Data shown -
__________________________________________________

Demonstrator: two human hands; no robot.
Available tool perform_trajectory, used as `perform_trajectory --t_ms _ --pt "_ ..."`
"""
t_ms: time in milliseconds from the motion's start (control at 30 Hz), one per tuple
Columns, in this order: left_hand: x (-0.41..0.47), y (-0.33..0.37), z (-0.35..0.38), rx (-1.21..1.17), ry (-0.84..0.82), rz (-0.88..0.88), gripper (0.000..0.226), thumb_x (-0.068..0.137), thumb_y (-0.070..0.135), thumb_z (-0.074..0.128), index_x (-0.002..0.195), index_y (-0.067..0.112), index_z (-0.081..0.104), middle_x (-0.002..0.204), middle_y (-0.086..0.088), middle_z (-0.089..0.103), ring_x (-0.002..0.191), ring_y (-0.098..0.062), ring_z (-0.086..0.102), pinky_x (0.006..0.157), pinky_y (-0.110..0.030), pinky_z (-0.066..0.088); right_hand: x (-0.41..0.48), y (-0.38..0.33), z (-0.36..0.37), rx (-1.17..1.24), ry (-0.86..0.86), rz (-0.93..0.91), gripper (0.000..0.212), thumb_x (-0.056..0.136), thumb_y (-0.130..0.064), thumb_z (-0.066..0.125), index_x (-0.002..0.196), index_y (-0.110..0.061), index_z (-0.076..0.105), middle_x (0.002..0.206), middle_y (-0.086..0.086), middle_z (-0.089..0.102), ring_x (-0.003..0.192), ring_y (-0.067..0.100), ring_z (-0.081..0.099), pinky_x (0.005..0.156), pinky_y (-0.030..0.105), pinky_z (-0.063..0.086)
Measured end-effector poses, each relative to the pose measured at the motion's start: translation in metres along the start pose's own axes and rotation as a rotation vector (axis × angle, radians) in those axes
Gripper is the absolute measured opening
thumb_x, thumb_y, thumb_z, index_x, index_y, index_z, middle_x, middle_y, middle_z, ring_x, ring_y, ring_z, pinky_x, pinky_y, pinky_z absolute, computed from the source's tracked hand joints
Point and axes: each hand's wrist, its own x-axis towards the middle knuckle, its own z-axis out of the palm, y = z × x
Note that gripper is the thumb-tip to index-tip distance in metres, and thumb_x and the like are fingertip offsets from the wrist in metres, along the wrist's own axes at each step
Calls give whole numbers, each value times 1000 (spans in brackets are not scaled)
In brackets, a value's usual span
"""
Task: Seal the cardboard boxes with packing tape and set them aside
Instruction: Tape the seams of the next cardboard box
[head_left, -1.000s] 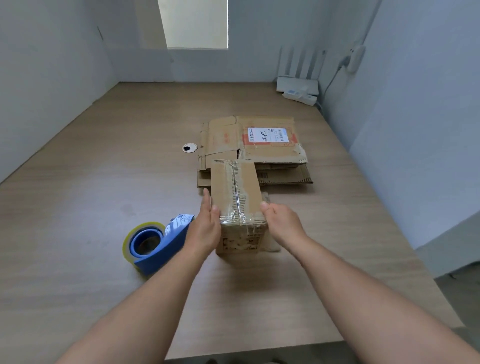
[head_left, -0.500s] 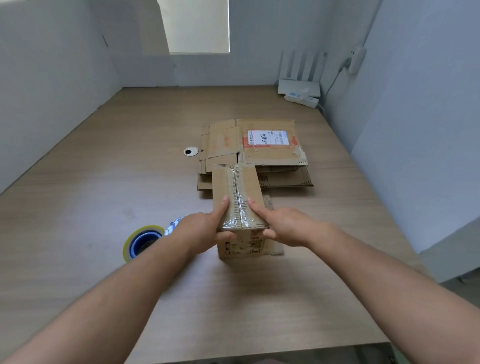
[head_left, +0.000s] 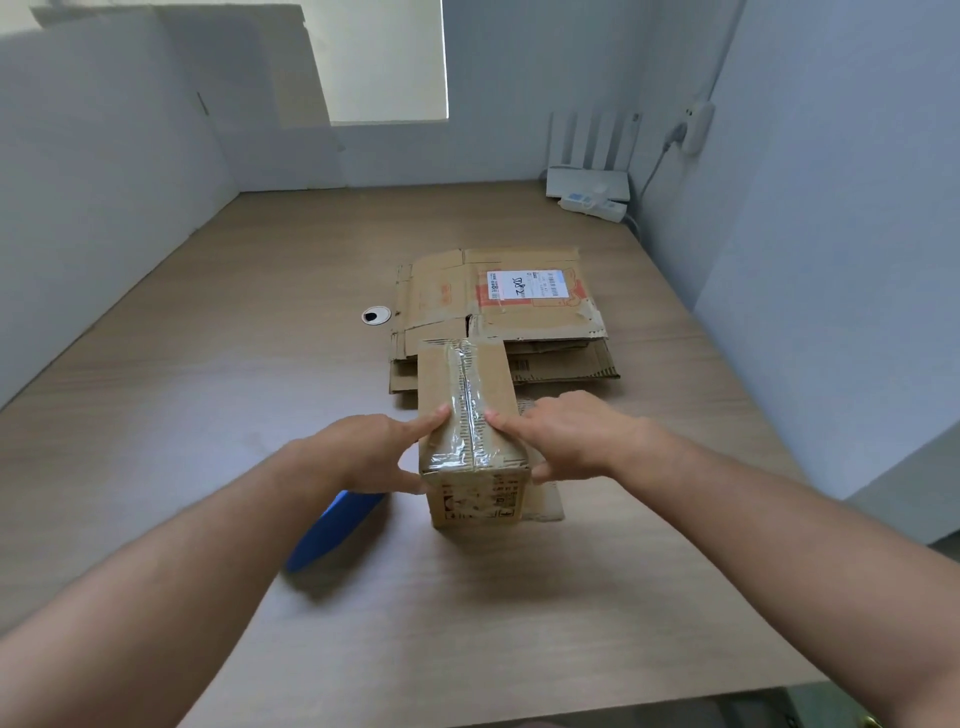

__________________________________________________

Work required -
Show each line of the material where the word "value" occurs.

Worked solution -
Calls give whole numbers, each value times 1000 (spans in brackets are not scaled)
In brackets, a value's usual span

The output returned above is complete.